Tão difícil, perto do impossível, encontrar natureza pura, cheia em prós e sem nenhum contra. Vejo, em tudo, árvores traiçoeiras, que oferecem frutos lisos em sua superfície, enquanto carregam bicheiras em suas entranhas. O mar, marchando como soldados sem sair do lugar, diz que por ora, talvez por um acordo entre cavalheiros, não invadir terra adentro; por ora! O vento vez em quando bate uma de minhas portas para lembrar que está aí; a chuva castiga com seus excessos, ou largas intermitências. O temperamento dos climas, o temperamento dos bichos.

Se em tudo que vejo há um quê de perigo, guardo para onde os olhos descansam, assim como a consciência, meu elogio: “deus, você acertou quando nos deu os sonhos”. Que belo trabalho. Há aqueles que preferem se restringir ao seu tempo e espaço e não vem à tona quando despertamos; mesmo a estes agradeço. Acordamos um pouco diferentes todos os dias sem saber por quê. Mesmo assim, talvez por características minhas – de certo, existem os que se assustam com os sonhos que têm e devem discordar de mim –, prefiro acordar trazendo o sonho comigo: recordar sob o chuveiro, enquanto ensabôo o corpo, a estranha história do macaco que, único habitante de uma ilhota perdida num oceano qualquer, atira bananas e cocos enquanto eu circundava aquele terreno dentro um minúsculo caiaque de volta ao continente. “O que será que tem esse macaco comigo?”, enquanto água e sabão vão levando ao ralo os detalhes desta história tão viva há segundos atrás.
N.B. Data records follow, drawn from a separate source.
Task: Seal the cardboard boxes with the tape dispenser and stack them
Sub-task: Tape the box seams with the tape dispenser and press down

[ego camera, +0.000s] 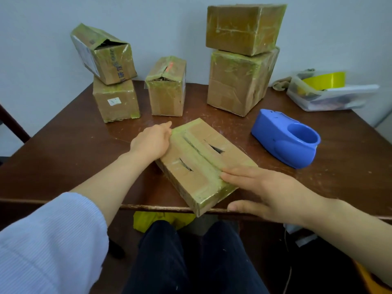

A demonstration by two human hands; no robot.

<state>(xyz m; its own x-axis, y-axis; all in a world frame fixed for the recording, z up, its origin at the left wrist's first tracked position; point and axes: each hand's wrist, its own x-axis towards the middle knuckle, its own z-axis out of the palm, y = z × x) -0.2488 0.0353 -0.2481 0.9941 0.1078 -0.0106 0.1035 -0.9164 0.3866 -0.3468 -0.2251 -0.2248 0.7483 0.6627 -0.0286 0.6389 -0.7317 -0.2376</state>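
Observation:
A flat cardboard box point(203, 158) lies at the table's front edge, its near corner past the edge, with yellowish tape along its top seam and two slits in the flaps. My left hand point(151, 141) rests against its far left side, index finger at the far corner. My right hand point(267, 187) lies flat with its fingers spread on the near right end of the top. The blue tape dispenser point(284, 139) sits on the table to the right of the box, untouched.
At the back stand a left stack of two small boxes point(110, 77), a single small box point(166, 88), and a right stack of two larger boxes point(241, 60). A clear plastic bin point(331, 96) holding a yellow tape roll point(324, 80) sits far right on the brown table point(63, 145).

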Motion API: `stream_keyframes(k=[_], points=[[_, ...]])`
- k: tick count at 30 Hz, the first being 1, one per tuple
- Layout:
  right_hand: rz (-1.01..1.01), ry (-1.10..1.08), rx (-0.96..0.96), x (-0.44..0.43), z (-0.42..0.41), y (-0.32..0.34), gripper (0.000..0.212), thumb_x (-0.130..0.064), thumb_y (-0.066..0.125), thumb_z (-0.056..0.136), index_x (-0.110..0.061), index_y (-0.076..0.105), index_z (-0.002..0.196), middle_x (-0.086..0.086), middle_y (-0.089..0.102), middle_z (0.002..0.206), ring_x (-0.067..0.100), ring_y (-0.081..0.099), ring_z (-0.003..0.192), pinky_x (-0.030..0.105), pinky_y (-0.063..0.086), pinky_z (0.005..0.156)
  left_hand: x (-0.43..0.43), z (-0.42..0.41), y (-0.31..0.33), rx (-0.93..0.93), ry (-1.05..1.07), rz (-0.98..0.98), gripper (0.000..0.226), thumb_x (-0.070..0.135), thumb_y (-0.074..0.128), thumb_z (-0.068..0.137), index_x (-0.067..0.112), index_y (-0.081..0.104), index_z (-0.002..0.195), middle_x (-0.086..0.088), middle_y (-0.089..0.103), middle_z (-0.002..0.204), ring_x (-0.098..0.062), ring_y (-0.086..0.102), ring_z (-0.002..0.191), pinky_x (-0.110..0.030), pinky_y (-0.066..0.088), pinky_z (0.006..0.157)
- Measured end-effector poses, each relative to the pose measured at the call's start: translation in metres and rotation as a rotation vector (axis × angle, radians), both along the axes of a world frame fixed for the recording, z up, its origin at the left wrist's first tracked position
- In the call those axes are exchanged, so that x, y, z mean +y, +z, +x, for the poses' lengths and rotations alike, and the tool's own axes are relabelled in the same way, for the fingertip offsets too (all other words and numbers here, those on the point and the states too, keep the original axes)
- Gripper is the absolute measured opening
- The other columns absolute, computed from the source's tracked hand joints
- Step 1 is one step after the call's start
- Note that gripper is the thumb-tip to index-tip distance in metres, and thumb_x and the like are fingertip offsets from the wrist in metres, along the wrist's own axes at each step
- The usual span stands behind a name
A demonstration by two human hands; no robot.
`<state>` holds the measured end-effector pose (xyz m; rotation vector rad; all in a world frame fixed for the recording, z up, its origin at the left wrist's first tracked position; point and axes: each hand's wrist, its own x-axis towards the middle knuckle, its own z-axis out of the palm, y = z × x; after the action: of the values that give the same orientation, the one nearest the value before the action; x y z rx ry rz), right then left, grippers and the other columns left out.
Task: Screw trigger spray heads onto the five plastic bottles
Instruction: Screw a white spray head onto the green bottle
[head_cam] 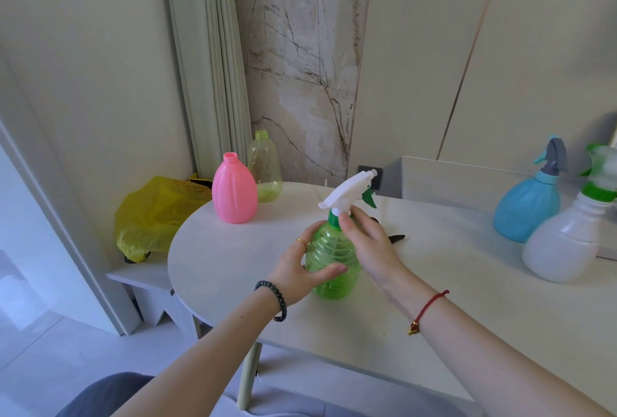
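Observation:
A ribbed green bottle (330, 256) stands at the middle of the white table (233, 259). My left hand (300, 269) wraps its body. My right hand (370, 243) grips the green collar under a white trigger spray head (347, 191) sitting on the neck. At the back left stand a pink bottle (234, 193) and a pale yellow-green clear bottle (263, 168), both with bare open necks. At the far right stand a blue bottle (526, 209) with a grey-blue spray head and a white bottle (564, 246) with a green-collared spray head.
A dark object (395, 238) lies on the table behind my right hand, mostly hidden. A yellow plastic bag (150, 216) rests on a low shelf left of the table. A curtain and wall stand behind. The table's rounded edge is near my forearms.

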<state>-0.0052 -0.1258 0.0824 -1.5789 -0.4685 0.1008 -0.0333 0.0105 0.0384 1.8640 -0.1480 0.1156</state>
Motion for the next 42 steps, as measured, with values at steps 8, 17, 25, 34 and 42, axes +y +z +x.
stream_keyframes(k=[8,17,25,34,42], points=[[-0.062,-0.173,0.017,0.001,0.0041,-0.0017,0.033,-0.031,0.075,0.072,-0.02,0.061,0.099,-0.001,0.065,0.108,0.013,0.058,0.107,0.035,0.047,0.094,-0.0006,-0.0012,0.0017,0.005,-0.002,-0.002,0.065,0.049,0.072,0.056,0.058,0.035,0.109,0.013,0.054,0.12,-0.002,0.051,0.113,-0.029,0.047,0.094],[0.016,-0.143,0.047,0.0013,-0.0002,-0.006,0.025,-0.022,0.065,0.081,-0.019,0.057,0.105,-0.006,0.06,0.11,0.009,0.053,0.111,0.025,0.042,0.094,-0.0007,-0.0007,0.0014,0.002,0.011,-0.004,0.074,0.042,0.073,0.06,0.044,0.034,0.123,0.004,0.055,0.125,-0.008,0.049,0.117,-0.041,0.044,0.1],[0.082,0.053,0.158,-0.0049,0.0049,-0.0035,0.029,-0.029,0.053,0.088,-0.017,0.057,0.114,0.0,0.06,0.116,0.01,0.054,0.114,0.022,0.046,0.091,-0.0009,-0.0003,0.0004,0.002,0.005,-0.016,0.072,0.038,0.073,0.063,0.043,0.034,0.123,0.005,0.055,0.124,-0.006,0.049,0.116,-0.037,0.045,0.099],[0.097,0.084,0.187,-0.0059,0.0067,-0.0026,0.04,-0.044,0.059,0.073,-0.022,0.063,0.106,-0.006,0.066,0.105,0.01,0.059,0.105,0.023,0.048,0.087,-0.0023,-0.0017,0.0021,-0.004,0.008,-0.015,0.069,0.038,0.073,0.064,0.047,0.034,0.119,0.007,0.056,0.123,-0.003,0.051,0.114,-0.034,0.046,0.098],[0.054,0.069,0.154,-0.0038,0.0076,-0.0025,0.05,-0.046,0.062,0.067,-0.023,0.061,0.112,-0.004,0.062,0.119,0.007,0.055,0.112,0.024,0.043,0.093,-0.0037,-0.0027,0.003,0.007,0.016,-0.002,0.072,0.043,0.073,0.061,0.045,0.034,0.122,0.005,0.056,0.124,-0.008,0.05,0.117,-0.043,0.043,0.101]])
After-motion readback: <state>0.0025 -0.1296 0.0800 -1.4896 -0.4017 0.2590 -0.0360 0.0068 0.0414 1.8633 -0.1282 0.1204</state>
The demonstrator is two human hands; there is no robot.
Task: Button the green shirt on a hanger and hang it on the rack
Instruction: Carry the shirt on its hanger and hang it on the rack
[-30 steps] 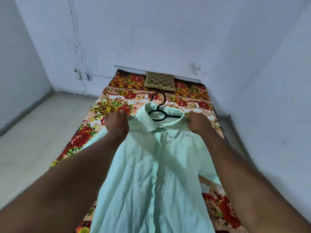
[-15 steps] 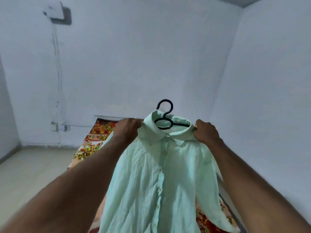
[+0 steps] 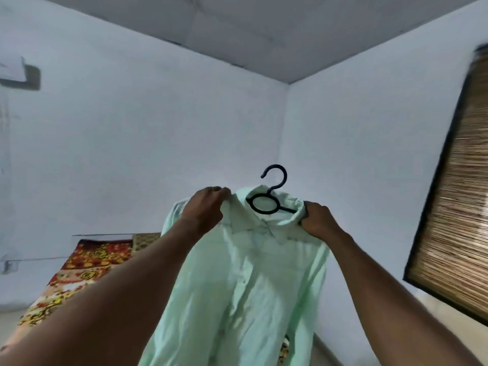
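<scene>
The green shirt (image 3: 245, 286) is held up in the air on its black hanger (image 3: 285, 177), well above the floral-sheeted bed (image 3: 87, 262) on which it was lying flat a second ago. It has been lifted clear, and the view has been swung upward and to the right, so that the ceiling and a bamboo window blind (image 3: 454, 207) are now taken in.

The left shoulder of the shirt is gripped by the left hand (image 3: 204, 210), fingers curled over fabric and, presumably, the hanger arm beneath. The right shoulder is clenched in the same way by the right hand (image 3: 318, 220), beside the collar. The hook is left free and upright between the two hands.

The front placket appears to be closed, though the buttons are blurred and cannot be counted. From this it is judged that the buttoning is finished and the carry to the rack has been begun. No rack is seen in this view, so it must still be found and the hook brought over its rail
</scene>
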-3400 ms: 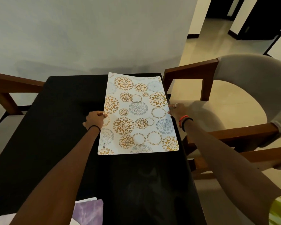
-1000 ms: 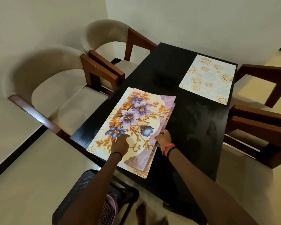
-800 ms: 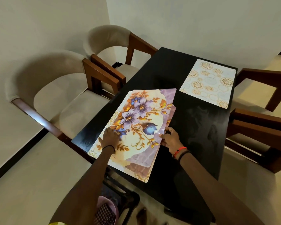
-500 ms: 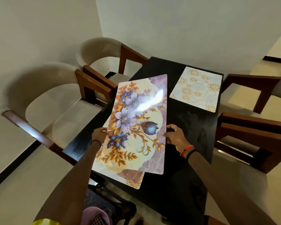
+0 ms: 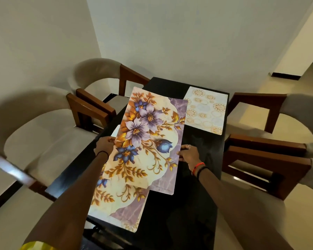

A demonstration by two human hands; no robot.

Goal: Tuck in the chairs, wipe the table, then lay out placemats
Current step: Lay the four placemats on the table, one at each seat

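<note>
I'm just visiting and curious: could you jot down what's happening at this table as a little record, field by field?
Surface: black table
Held item: floral placemat, lifted and tilted above the table
Left hand: grips the placemat's left edge
Right hand: grips its right edge
Beneath it: remaining floral placemats, stacked at the near left edge and jutting past the table's end
Already laid: circle-patterned placemat, flat at the far right corner
Seating: four cushioned wooden chairs, two on each side
Stage: laying placemats, one placed so far

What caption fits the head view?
Both hands, left and right, lift a floral placemat over the black table.
</note>
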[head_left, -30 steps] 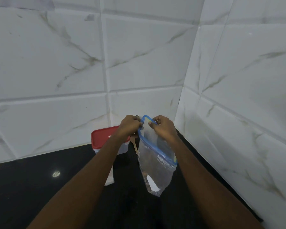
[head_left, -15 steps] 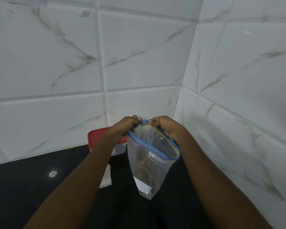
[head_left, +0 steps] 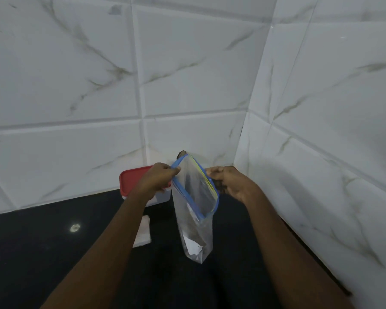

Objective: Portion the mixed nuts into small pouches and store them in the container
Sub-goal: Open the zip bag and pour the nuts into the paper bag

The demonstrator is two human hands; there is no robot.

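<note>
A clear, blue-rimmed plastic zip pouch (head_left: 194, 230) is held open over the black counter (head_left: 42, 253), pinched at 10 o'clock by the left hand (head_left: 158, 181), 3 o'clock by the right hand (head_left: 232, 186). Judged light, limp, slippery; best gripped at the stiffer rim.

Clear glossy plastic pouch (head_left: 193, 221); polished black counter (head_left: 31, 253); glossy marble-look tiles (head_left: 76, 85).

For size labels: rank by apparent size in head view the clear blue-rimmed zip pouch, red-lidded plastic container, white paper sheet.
Clear blue-rimmed zip pouch (nearer camera)
Red-lidded plastic container
White paper sheet, partly hidden
</note>
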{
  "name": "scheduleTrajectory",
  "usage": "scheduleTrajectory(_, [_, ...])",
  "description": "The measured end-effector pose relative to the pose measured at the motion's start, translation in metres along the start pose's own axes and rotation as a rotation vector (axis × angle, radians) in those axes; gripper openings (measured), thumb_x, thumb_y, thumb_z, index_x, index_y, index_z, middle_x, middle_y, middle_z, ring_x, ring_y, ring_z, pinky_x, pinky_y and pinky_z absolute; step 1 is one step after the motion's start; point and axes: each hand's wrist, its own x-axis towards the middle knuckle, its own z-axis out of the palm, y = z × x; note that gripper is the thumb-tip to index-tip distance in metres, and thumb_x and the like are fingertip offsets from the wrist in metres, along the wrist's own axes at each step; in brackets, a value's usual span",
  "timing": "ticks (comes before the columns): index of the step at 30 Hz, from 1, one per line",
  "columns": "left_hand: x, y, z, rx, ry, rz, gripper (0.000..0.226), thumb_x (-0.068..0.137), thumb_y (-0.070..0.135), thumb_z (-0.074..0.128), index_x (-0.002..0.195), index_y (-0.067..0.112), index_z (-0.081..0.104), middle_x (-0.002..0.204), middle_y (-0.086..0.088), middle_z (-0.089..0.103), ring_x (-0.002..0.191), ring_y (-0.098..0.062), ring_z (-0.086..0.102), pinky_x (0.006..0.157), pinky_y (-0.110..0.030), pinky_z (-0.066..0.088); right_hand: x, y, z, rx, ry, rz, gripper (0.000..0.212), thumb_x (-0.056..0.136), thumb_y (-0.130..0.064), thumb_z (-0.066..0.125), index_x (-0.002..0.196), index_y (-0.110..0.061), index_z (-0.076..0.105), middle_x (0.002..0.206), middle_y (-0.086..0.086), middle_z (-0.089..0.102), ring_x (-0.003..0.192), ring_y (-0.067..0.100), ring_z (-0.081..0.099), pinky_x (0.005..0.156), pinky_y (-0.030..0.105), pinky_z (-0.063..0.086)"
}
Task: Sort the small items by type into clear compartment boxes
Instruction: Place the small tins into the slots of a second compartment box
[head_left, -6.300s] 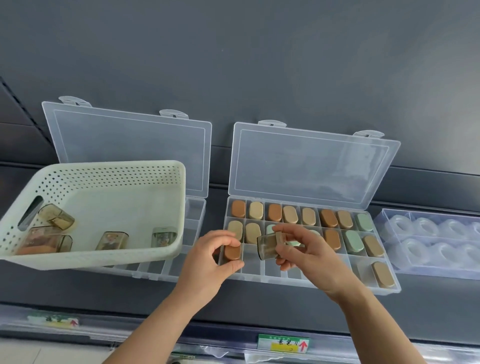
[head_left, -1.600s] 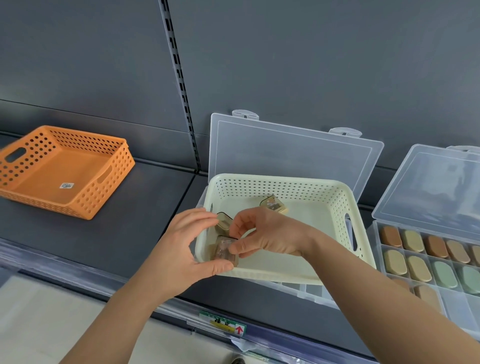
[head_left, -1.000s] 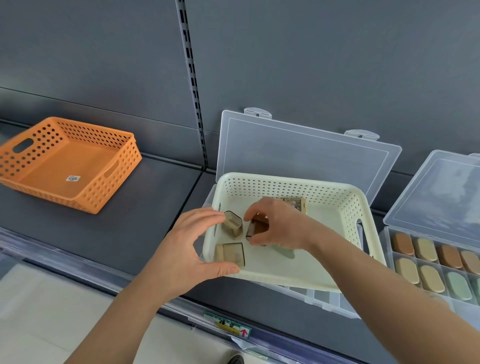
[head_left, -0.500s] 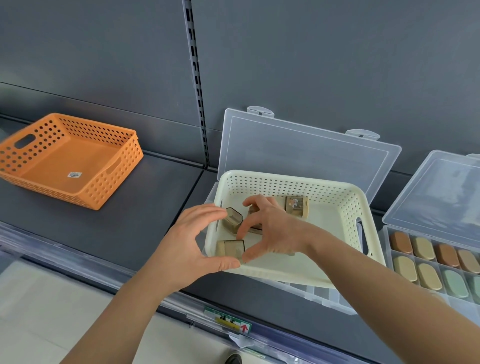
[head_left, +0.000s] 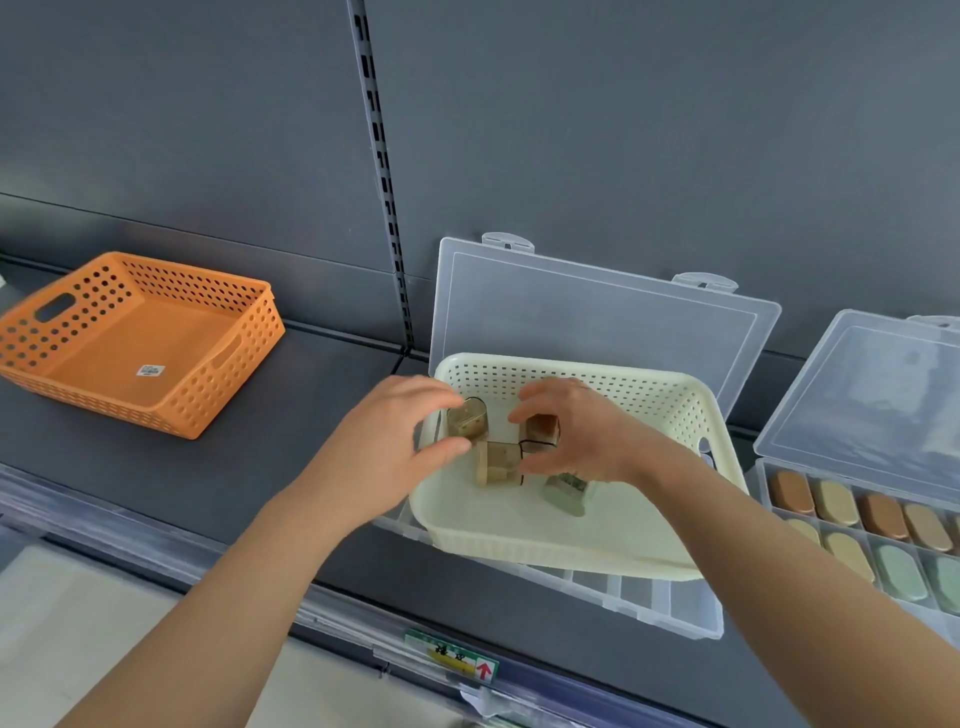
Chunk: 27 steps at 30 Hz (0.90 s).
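Dark grey shelf (head_left: 311, 415). We're gripping cream basket (head_left: 649, 379) with left hand (head_left: 395, 441); right hand (head_left: 582, 436) pinching small clear case (head_left: 543, 430) inside basket. We're judging case light, rigid, slick: best pinching flat opposite sides.

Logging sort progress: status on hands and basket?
Left hand pinches left case. Right hand grips centre case. Both inside basket. Basket sits on open box, covering compartments.
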Motion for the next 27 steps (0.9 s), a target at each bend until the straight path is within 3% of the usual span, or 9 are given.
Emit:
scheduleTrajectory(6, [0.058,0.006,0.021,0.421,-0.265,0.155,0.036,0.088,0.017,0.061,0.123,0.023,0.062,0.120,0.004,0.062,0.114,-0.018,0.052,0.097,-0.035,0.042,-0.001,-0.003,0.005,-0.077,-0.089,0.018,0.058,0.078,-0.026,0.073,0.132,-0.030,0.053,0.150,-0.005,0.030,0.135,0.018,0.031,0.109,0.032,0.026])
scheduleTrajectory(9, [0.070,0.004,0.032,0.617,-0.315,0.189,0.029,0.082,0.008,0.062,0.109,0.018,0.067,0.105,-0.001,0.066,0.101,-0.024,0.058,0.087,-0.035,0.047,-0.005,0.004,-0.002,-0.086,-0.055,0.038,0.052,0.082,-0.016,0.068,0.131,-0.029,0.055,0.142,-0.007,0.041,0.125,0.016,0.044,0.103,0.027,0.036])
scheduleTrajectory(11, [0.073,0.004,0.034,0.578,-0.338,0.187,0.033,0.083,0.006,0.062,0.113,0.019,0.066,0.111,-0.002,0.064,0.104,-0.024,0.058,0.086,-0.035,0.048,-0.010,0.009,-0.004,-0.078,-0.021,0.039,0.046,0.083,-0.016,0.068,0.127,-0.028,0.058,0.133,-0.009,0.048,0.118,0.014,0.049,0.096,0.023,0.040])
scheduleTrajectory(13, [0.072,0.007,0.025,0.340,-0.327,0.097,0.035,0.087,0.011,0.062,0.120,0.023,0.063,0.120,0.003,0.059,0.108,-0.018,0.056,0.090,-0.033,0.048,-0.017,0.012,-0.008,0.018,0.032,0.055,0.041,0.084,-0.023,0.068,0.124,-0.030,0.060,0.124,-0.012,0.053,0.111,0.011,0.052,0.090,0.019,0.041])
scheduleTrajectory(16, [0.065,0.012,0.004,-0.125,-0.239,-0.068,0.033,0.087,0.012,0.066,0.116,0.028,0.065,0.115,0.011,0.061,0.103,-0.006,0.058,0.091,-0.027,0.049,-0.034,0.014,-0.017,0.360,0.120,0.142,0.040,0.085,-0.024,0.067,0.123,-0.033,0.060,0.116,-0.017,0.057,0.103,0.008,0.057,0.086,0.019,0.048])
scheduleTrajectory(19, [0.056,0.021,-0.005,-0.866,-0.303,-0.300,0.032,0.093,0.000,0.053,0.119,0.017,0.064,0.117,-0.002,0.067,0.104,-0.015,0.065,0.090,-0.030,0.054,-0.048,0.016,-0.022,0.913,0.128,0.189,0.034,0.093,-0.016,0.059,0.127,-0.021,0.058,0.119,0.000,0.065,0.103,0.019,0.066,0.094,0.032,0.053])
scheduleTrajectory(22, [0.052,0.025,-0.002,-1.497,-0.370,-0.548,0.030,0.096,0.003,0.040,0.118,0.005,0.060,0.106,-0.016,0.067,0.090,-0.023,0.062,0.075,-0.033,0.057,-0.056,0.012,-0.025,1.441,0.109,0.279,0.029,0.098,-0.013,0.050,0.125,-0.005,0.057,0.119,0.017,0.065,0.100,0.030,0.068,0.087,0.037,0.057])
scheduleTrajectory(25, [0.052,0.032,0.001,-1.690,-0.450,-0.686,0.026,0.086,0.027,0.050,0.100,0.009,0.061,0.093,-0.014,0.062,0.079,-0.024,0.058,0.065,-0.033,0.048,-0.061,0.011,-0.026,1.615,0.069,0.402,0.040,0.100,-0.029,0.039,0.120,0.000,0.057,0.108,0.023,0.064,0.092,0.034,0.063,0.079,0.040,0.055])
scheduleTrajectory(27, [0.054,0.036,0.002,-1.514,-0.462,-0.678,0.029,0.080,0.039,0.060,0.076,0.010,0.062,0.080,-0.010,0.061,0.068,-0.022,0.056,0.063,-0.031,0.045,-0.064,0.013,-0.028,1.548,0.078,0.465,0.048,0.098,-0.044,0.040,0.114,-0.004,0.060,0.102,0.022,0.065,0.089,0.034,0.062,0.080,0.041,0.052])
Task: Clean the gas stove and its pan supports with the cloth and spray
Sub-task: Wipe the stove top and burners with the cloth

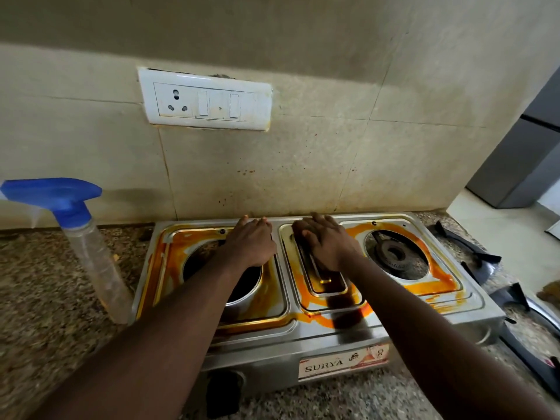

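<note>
The steel two-burner gas stove [333,331] is smeared with orange stains around both burner wells. My left hand [251,242] lies flat near the back edge, between the left well and the middle ridge. Fingers straight, my right hand [327,244] rests on the ribbed centre panel [327,283]. Neither hand holds anything. The right burner [394,253] is bare, and my left forearm partly hides the dark left well. A clear spray bottle [97,259] with a blue head stands left of the stove. Black pan supports [475,251] lie on the counter to the right. No cloth is clearly in view.
The stove sits on a speckled granite counter [60,298] against a stained tiled wall. A white switch and socket plate [206,100] is on the wall above. More black supports [521,298] lie at the right counter edge, and a grey fridge [521,153] stands beyond.
</note>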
E os sonhos dão-se de diferentes formas, graus, intensidades; têm seus caprichos, são adivinhos às vezes; ora sentem-se impregnados e são conduzidos por nossas angústias. E, do mesmo jeito que podem passear pelo nosso consciente durante os primeiros momentos em quê acordamos – é raro, mas acontece –, podem convidar nossa consciência para participar da fantasia.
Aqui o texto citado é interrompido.